Aside from all the novelty value of full-screen TV output, Real Racing 2 is by far the most accomplished mobile racing game out there right now. Whether you dive into the career mode or the 16-player online multiplayer, the breadth of content is impressive, the handling is superb, and it's easy to appreciate why the game has garnered such universal acclaim. If you're looking for justification for blowing all your spare cash (again), here it is.
- Xperia Play/Android - £3.00
- Coming soon to iPhone.
It's long been accepted that every Gameloft release is a barely disguised cover version of a blockbuster hit. We've had everything from GTA (Gangstar), Halo (N.O.V.A.) and Counter-Strike (Modern Combat) to Diablo (Dungeon Hunter), so it was only a matter of time before Assassin's Creed was given The Treatment.
The swashbuckling piratey setting might be entirely different, but within a matter of minutes the free-running, sword-swishing, stealth assassin formula reveals itself.
And it's not terrible, either, in a 2002-prototype-for-Assassin's-Creed kind of way.
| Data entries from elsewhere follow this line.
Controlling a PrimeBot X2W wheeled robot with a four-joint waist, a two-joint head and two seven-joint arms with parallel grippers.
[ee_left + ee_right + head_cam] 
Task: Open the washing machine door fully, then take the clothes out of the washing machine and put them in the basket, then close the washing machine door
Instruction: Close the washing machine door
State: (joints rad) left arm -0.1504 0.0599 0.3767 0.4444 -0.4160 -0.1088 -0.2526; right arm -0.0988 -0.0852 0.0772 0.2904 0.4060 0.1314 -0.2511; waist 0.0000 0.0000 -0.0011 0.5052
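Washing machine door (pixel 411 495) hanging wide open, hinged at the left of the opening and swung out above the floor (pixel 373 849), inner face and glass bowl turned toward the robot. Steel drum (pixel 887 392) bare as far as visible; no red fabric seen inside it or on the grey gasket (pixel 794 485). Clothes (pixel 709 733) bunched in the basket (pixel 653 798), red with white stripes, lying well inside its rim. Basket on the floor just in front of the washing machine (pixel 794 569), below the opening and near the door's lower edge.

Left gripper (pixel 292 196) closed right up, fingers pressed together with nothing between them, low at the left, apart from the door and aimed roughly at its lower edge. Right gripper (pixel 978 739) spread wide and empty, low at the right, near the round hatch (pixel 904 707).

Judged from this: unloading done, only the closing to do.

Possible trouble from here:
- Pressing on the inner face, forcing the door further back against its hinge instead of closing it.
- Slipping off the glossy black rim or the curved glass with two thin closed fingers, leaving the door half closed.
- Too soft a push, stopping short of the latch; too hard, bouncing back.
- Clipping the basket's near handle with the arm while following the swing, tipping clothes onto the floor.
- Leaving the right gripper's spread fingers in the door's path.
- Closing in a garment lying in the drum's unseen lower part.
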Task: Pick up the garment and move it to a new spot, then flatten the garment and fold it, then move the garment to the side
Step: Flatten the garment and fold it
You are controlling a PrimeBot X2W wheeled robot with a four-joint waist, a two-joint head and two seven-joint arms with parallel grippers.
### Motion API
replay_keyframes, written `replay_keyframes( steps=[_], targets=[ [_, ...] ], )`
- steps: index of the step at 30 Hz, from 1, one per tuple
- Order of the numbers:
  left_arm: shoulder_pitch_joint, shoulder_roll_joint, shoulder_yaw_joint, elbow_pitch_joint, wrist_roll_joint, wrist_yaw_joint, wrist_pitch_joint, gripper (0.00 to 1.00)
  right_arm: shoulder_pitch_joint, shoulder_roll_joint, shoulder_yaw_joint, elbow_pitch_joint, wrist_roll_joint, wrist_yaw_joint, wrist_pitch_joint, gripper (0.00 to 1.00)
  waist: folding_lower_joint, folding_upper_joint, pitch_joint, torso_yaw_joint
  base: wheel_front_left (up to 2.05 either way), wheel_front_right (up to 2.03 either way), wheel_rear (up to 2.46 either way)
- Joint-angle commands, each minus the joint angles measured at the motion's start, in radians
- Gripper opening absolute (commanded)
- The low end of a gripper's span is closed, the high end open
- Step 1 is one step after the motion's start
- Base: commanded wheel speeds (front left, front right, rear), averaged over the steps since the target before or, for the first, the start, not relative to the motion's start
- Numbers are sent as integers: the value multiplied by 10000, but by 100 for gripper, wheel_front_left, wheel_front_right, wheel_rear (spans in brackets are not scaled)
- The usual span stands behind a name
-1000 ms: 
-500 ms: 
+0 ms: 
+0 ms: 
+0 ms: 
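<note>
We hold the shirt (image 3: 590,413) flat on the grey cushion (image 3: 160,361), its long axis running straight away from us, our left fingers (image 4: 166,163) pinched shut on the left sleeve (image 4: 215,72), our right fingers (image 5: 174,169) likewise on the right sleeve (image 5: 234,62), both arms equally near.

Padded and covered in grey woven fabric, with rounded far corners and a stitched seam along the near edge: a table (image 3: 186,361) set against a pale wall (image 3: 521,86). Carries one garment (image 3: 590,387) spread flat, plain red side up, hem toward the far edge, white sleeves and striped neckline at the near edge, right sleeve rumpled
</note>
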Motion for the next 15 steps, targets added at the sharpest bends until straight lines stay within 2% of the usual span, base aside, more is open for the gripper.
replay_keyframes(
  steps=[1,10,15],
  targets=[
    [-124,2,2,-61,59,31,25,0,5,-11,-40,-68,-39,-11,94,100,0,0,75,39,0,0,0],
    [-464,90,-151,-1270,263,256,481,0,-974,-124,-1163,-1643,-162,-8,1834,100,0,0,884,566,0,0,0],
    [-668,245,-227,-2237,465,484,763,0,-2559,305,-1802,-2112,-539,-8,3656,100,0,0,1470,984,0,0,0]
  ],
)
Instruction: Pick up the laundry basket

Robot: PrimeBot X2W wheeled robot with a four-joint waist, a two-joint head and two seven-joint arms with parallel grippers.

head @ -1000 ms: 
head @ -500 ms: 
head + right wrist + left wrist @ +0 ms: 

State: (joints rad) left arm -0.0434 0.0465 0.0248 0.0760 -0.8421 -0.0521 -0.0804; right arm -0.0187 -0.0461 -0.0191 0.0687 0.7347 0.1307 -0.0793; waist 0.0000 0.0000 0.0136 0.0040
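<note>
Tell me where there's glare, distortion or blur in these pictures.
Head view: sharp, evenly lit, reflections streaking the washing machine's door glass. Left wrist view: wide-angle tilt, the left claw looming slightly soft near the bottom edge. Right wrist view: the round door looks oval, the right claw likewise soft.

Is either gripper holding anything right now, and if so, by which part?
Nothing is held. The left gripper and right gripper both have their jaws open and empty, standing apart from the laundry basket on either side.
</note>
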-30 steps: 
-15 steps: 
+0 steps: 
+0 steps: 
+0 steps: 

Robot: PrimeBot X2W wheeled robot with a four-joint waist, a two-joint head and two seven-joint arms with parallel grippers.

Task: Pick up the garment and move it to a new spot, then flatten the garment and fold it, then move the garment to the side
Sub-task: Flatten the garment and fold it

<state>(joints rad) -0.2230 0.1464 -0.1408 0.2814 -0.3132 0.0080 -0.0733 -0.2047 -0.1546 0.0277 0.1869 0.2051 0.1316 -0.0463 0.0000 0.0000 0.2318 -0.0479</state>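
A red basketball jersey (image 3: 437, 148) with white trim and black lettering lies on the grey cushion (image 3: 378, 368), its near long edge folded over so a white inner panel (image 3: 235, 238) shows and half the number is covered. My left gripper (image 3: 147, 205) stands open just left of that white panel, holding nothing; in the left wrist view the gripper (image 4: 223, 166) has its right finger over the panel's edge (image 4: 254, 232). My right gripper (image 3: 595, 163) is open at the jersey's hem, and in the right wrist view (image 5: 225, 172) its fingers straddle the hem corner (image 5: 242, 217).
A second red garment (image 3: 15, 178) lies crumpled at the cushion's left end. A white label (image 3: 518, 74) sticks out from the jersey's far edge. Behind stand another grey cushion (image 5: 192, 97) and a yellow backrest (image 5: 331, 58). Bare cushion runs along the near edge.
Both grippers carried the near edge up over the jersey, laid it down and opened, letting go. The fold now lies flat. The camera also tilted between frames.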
But that's not to say it's anything special: you'll breeze through one undemanding section after another, metronomically carving a swathe through dim-witted enemies using one simple attack.
Later, you'll find yourself engaging in more exploratory tasks, darting nimbly across rooftops, and dispatching sentries with ruthless efficiency. In between, you'll sit patiently through some of the worst voice acting in a decade. It's a trip down memory lane, but not in an especially good way.
On the plus side, it's another example of how much more enjoyable third-person action games can be on an Xperia Play compared to dreaded virtual sticks. If someone could kindly get around to porting existing classics, our disposition would be altogether sunnier. As it stands, Backstab is just another inferior tribute.